La mostra si struttura come un attraversamento. Il visitatore non osserva: entra in un paesaggio mentale, in un atlante visionario che non pretende di informare, ma di infettare. Le forme sono eccessive, sovradeterminate, dense. Non si spiegano, si abitano. L’immagine diventa spazio mentale, la materia prende parola. Non si è di fronte a un artista che dipinge o scolpisce, ma a un creatore di cosmogonie frammentarie, a un alchimista visivo che trasforma il trauma in oggetto, la storia in geometria, la memoria in ornamento sacro.

Güneştekin non lavora dentro l’arte contemporanea, la attraversa come un corpo rituale che deve essere risvegliato. La sua opera è un esercizio di archeologia simbolica, una sfida alle logiche del presente museificato. La GNAM, tempio laico dell’arte italiana, accoglie così un artista che ne decostruisce le fondamenta: ogni sala attraversata dalle sue opere viene defunzionalizzata, contaminata, resa instabile. La collezione permanente non è più lo sfondo, ma l’antagonista. L’arte moderna, con il suo racconto lineare e razionale, si trova contrapposta a una grammatica del sacro che non chiede permesso, ma impone la propria presenza.
Il curatore Sergio Risaliti, assieme a Paola Marino, non organizza, ma orchestra: compone un percorso di fratture, di attriti, di sospensioni. Il dialogo non è mai simmetrico, ma obliquo, tagliente, irregolare. Ogni opera è una soglia. Ogni soglia un enigma. Il museo diventa un labirinto della percezione, un teatro dell’invisibile dove ogni elemento visivo si carica di stratificazioni culturali che eccedono la narrazione ufficiale. È il ritorno del sacro senza religione, del rito senza fede, dell’immagine come dispositivo di accesso all’inconscio collettivo.
Non c’è ideologia dichiarata, ma una postura politica netta: ogni oggetto esposto è anche una dichiarazione di dissidenza. L’assenza evocata dal titolo non è solo biografica o etnica, ma ontologica. Eravate assenti dice all’osservatore: non avete visto, non avete ascoltato, non avete custodito. È un’accusa. Ma anche un invito al risveglio. L’arte, in questa visione, non è mai pacificata, ma sempre tesa, sempre esposta a un eccesso di senso che la eccede. E proprio per questo, profondamente necessaria.
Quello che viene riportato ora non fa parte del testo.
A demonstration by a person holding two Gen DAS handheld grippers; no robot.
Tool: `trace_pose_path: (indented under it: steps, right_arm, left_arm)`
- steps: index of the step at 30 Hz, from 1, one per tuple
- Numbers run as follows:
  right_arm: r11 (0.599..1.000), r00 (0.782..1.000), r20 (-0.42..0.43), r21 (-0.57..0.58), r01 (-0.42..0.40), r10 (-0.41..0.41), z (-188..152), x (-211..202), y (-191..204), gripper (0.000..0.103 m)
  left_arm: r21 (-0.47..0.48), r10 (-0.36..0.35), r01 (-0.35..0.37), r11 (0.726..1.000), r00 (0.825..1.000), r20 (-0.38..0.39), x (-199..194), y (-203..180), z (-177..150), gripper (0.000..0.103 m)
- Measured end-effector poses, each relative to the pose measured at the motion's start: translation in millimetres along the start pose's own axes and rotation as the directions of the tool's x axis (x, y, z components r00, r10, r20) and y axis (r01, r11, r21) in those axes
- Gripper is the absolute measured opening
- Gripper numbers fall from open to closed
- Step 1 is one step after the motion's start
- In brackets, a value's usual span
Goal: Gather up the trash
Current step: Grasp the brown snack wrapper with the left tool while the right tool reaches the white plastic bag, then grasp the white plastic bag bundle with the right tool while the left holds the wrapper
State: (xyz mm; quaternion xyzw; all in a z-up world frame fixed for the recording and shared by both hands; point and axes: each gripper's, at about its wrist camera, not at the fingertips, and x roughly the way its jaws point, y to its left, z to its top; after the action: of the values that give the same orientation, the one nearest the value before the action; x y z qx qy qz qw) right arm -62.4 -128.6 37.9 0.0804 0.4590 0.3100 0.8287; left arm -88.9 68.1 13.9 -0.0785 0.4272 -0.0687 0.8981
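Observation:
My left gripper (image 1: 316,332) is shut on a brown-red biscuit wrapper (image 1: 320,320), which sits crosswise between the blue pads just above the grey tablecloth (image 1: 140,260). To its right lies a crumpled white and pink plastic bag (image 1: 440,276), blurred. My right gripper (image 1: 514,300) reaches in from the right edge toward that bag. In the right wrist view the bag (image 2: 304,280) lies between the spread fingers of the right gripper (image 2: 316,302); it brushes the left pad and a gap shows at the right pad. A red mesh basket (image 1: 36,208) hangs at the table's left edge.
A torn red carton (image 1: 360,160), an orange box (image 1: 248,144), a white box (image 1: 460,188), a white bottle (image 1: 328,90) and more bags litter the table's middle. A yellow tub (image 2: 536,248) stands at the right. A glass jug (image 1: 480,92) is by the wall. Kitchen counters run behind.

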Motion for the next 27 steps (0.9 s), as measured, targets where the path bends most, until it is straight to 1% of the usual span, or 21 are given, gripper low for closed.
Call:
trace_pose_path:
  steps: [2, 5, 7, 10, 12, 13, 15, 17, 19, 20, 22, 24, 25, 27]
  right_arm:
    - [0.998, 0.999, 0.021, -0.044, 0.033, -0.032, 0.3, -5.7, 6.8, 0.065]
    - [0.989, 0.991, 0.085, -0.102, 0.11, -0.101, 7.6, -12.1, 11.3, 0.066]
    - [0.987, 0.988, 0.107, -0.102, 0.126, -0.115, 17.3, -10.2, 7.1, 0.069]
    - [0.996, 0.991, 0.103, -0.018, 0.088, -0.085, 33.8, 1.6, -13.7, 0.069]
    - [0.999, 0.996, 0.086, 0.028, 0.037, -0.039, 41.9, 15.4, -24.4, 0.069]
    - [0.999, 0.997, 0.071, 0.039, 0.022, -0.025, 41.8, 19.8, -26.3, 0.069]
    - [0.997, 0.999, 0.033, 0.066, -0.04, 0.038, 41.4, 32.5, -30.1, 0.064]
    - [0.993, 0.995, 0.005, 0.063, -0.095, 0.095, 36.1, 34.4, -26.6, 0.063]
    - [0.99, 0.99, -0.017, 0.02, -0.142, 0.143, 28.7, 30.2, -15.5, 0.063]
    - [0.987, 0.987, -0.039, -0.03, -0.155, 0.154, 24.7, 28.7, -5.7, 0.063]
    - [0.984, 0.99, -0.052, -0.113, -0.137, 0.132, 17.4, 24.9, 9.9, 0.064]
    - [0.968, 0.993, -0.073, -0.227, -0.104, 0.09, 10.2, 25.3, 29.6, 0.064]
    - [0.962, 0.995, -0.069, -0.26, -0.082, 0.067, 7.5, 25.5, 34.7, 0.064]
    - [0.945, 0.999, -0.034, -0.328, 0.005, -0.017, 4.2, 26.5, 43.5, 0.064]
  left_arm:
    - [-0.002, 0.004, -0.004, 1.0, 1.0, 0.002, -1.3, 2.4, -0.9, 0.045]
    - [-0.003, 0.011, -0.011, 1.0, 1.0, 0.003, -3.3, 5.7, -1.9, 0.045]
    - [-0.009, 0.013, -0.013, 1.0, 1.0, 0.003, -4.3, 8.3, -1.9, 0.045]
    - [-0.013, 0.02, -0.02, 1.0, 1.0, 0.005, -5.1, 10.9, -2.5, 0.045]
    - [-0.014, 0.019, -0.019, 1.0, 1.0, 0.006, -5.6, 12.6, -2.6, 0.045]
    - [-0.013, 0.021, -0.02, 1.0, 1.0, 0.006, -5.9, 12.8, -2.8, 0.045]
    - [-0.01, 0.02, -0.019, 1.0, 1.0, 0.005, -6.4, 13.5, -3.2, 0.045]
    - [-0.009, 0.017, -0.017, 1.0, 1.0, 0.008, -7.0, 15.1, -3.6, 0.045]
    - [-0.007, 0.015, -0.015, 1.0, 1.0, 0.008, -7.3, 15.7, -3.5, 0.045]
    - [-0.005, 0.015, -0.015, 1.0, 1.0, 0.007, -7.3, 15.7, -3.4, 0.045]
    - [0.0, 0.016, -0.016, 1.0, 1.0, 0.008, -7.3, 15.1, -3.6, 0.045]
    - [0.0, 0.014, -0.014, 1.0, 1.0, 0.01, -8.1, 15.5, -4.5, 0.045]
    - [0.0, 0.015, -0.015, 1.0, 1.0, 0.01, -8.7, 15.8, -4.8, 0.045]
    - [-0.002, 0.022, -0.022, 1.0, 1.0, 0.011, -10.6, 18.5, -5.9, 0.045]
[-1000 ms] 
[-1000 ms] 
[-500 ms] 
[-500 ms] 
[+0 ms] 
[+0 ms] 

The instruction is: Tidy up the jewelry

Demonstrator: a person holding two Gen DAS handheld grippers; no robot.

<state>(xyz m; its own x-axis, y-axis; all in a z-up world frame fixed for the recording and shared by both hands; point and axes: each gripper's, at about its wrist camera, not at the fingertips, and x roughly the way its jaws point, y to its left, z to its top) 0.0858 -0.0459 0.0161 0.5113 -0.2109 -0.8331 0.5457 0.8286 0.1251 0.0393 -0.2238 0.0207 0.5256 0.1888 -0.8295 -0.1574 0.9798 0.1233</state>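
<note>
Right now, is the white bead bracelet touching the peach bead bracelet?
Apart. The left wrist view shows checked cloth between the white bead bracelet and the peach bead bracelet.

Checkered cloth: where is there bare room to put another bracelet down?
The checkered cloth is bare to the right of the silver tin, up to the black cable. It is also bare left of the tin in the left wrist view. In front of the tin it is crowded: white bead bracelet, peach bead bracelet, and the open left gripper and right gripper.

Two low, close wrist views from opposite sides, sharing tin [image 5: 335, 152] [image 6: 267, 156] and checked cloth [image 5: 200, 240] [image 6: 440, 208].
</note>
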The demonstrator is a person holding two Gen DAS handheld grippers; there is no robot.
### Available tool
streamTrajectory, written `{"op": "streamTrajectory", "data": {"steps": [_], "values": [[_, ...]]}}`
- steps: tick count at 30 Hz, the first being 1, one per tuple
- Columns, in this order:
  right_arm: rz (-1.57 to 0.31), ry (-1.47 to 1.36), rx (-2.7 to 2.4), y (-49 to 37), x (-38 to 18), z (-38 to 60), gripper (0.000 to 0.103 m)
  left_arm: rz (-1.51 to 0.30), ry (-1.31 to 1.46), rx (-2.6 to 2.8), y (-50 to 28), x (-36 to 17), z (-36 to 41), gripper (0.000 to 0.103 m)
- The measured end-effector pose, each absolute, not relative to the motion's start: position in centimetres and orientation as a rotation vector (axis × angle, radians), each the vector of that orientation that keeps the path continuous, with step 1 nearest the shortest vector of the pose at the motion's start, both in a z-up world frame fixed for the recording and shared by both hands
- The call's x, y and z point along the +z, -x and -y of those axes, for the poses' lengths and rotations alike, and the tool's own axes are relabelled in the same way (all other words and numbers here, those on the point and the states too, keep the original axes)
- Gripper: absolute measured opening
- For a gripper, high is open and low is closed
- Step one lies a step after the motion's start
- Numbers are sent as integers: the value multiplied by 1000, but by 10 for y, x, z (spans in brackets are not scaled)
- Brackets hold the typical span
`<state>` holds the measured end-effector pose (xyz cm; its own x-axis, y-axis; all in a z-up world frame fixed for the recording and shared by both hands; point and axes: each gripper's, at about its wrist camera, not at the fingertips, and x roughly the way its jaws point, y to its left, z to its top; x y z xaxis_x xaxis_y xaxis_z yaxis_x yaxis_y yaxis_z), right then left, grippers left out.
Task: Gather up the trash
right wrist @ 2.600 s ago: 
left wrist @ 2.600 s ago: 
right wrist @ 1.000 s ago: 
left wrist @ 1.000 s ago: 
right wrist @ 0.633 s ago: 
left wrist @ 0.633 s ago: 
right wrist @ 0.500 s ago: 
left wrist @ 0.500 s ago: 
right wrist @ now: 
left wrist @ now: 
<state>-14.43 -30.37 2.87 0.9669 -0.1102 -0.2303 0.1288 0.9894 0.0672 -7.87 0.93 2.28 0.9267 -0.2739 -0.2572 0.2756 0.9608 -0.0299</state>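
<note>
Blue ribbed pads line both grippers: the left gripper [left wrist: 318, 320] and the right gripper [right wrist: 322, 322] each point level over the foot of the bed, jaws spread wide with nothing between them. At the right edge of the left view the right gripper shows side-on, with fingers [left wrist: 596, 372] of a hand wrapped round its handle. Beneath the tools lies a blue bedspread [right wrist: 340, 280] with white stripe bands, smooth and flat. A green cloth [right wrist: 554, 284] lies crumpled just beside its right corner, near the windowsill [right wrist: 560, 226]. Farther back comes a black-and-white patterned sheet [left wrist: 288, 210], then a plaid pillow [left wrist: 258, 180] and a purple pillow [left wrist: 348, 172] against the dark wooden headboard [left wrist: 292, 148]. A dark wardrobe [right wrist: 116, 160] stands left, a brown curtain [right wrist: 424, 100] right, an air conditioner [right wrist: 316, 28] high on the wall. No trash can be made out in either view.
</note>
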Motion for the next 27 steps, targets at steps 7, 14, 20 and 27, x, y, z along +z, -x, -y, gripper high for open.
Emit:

Güneştekin plasma un’opera-mondo, un’arte totale che tiene insieme memoria e forma, lutto e ornamento, sacralità e spettacolo. Non è pittore, non è scultore, è liturgo visivo, architetto simbolico, regista di un teatro della perdita. Le sue opere non documentano il trauma: lo mettono in scena. E nel farlo, lo trasmutano. Non siamo di fronte alla malinconia dell’assenza, ma alla sua apoteosi plastica. L’assenza, qui, prende corpo. E pretende di essere guardata.